• What you will do
Every entry needs to be reproduced exactly.

───── Dataset content ─────

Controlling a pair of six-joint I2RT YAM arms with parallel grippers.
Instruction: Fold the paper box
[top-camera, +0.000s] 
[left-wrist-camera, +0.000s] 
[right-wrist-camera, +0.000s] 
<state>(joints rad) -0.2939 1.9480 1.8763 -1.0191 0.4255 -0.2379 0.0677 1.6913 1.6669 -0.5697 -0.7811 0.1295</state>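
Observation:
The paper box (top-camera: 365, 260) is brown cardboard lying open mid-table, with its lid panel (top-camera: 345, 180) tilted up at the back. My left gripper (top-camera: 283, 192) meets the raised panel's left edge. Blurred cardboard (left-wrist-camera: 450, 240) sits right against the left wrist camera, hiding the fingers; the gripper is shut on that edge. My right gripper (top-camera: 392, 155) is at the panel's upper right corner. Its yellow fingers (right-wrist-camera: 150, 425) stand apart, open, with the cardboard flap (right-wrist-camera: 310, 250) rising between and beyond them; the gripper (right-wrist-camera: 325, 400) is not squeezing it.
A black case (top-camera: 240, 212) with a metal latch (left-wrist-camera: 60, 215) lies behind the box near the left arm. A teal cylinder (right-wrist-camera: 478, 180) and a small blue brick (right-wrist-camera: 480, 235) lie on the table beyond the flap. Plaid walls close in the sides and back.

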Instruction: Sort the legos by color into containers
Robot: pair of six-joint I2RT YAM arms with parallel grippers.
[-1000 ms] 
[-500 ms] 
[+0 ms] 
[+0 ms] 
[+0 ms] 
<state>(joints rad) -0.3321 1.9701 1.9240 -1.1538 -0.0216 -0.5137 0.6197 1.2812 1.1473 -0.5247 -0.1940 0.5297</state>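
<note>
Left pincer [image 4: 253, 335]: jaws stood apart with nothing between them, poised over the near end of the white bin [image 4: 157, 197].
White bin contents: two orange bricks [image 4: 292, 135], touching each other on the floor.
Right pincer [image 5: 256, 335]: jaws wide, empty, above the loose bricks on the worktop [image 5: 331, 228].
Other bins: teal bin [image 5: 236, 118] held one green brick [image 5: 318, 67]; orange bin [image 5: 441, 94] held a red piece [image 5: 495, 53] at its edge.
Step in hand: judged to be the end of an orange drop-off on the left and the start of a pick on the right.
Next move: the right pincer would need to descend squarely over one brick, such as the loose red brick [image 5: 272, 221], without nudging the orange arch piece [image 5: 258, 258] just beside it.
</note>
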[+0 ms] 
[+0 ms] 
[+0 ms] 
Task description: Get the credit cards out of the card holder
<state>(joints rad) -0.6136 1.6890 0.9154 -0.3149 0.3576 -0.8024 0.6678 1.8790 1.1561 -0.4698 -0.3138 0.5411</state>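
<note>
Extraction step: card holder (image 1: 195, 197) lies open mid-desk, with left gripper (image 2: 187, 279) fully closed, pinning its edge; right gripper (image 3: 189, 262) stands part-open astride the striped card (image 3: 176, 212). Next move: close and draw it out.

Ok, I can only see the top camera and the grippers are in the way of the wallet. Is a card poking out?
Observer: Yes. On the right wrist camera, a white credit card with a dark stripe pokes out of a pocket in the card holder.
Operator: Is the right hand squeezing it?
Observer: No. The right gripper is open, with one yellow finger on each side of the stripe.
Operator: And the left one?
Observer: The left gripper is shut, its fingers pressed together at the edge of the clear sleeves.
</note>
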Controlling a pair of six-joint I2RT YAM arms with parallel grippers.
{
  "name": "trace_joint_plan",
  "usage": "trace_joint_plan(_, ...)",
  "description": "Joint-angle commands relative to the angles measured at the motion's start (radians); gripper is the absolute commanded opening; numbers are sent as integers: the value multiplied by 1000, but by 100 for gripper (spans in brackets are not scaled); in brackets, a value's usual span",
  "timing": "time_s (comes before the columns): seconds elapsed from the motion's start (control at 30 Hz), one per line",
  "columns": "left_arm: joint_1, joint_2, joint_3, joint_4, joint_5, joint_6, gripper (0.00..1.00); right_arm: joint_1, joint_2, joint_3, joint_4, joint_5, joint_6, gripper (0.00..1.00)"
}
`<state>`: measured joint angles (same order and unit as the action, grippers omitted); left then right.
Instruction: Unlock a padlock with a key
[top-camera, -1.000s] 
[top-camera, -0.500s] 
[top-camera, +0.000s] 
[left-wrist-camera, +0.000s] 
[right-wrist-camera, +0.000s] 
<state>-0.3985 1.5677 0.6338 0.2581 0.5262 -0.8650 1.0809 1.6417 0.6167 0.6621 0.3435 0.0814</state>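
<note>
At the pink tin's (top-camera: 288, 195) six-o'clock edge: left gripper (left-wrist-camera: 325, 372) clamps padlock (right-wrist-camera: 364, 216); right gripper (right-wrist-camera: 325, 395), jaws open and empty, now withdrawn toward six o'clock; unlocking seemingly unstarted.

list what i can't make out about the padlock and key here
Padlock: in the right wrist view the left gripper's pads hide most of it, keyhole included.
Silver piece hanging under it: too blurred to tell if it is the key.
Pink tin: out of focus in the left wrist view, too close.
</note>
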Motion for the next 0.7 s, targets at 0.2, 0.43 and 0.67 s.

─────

• Solution for this exercise
Controlling a pair of six-joint I2RT YAM arms with parallel grippers.
Instruction: Fold the paper box
[top-camera, +0.000s] 
[left-wrist-camera, +0.000s] 
[right-wrist-camera, +0.000s] 
<state>(joints rad) -0.2939 1.9480 1.8763 -1.0191 0.4255 -0.2379 0.0677 1.6913 1.6669 -0.5697 -0.7811 0.1295</state>
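Observation:
The paper box (top-camera: 365, 260) is brown cardboard lying open mid-table, with its lid panel (top-camera: 345, 180) tilted up at the back. My left gripper (top-camera: 283, 192) meets the raised panel's left edge. Blurred cardboard (left-wrist-camera: 450, 240) sits right against the left wrist camera, hiding the fingers; the gripper is shut on that edge. My right gripper (top-camera: 392, 155) is at the panel's upper right corner. Its yellow fingers (right-wrist-camera: 150, 425) stand apart, open, with the cardboard flap (right-wrist-camera: 310, 250) rising between and beyond them; the gripper (right-wrist-camera: 325, 400) is not squeezing it.
A black case (top-camera: 240, 212) with a metal latch (left-wrist-camera: 60, 215) lies behind the box near the left arm. A teal cylinder (right-wrist-camera: 478, 180) and a small blue brick (right-wrist-camera: 480, 235) lie on the table beyond the flap. Plaid walls close in the sides and back.
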
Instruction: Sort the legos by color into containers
Robot: pair of six-joint I2RT YAM arms with parallel grippers.
[-1000 ms] 
[-500 ms] 
[+0 ms] 
[+0 ms] 
[+0 ms] 
<state>(joints rad) -0.3321 1.9701 1.9240 -1.1538 -0.0216 -0.5137 0.6197 1.2812 1.1473 -0.5247 -0.1940 0.5297</state>
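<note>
Left pincer [image 4: 253, 335]: jaws stood apart with nothing between them, poised over the near end of the white bin [image 4: 157, 197].
White bin contents: two orange bricks [image 4: 292, 135], touching each other on the floor.
Right pincer [image 5: 256, 335]: jaws wide, empty, above the loose bricks on the worktop [image 5: 331, 228].
Other bins: teal bin [image 5: 236, 118] held one green brick [image 5: 318, 67]; orange bin [image 5: 441, 94] held a red piece [image 5: 495, 53] at its edge.
Step in hand: judged to be the end of an orange drop-off on the left and the start of a pick on the right.
Next move: the right pincer would need to descend squarely over one brick, such as the loose red brick [image 5: 272, 221], without nudging the orange arch piece [image 5: 258, 258] just beside it.
</note>
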[+0 ms] 
[+0 ms] 
[+0 ms] 
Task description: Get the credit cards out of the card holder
<state>(joints rad) -0.6136 1.6890 0.9154 -0.3149 0.3576 -0.8024 0.6678 1.8790 1.1561 -0.4698 -0.3138 0.5411</state>
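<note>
Extraction step: card holder (image 1: 195, 197) lies open mid-desk, with left gripper (image 2: 187, 279) fully closed, pinning its edge; right gripper (image 3: 189, 262) stands part-open astride the striped card (image 3: 176, 212). Next move: close and draw it out.

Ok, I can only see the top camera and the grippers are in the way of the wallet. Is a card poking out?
Observer: Yes. On the right wrist camera, a white credit card with a dark stripe pokes out of a pocket in the card holder.
Operator: Is the right hand squeezing it?
Observer: No. The right gripper is open, with one yellow finger on each side of the stripe.
Operator: And the left one?
Observer: The left gripper is shut, its fingers pressed together at the edge of the clear sleeves.
</note>
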Controlling a pair of six-joint I2RT YAM arms with parallel grippers.
{
  "name": "trace_joint_plan",
  "usage": "trace_joint_plan(_, ...)",
  "description": "Joint-angle commands relative to the angles measured at the motion's start (radians); gripper is the absolute commanded opening; numbers are sent as integers: the value multiplied by 1000, but by 100 for gripper (spans in brackets are not scaled); in brackets, a value's usual span",
  "timing": "time_s (comes before the columns): seconds elapsed from the motion's start (control at 30 Hz), one per line",
  "columns": "left_arm: joint_1, joint_2, joint_3, joint_4, joint_5, joint_6, gripper (0.00..1.00); right_arm: joint_1, joint_2, joint_3, joint_4, joint_5, joint_6, gripper (0.00..1.00)"
}
`<state>`: measured joint angles (same order and unit as the action, grippers omitted); left then right.
Instruction: Unlock a padlock with a key
[top-camera, -1.000s] 
[top-camera, -0.500s] 
[top-camera, +0.000s] 
[left-wrist-camera, +0.000s] 
[right-wrist-camera, +0.000s] 
<state>-0.3985 1.5677 0.6338 0.2581 0.5262 -0.8650 1.0809 1.6417 0.6167 0.6621 0.3435 0.0814</state>
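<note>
At the pink tin's (top-camera: 288, 195) six-o'clock edge: left gripper (left-wrist-camera: 325, 372) clamps padlock (right-wrist-camera: 364, 216); right gripper (right-wrist-camera: 325, 395), jaws open and empty, now withdrawn toward six o'clock; unlocking seemingly unstarted.

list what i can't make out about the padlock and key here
Padlock: in the right wrist view the left gripper's pads hide most of it, keyhole included.
Silver piece hanging under it: too blurred to tell if it is the key.
Pink tin: out of focus in the left wrist view, too close.
</note>
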Motion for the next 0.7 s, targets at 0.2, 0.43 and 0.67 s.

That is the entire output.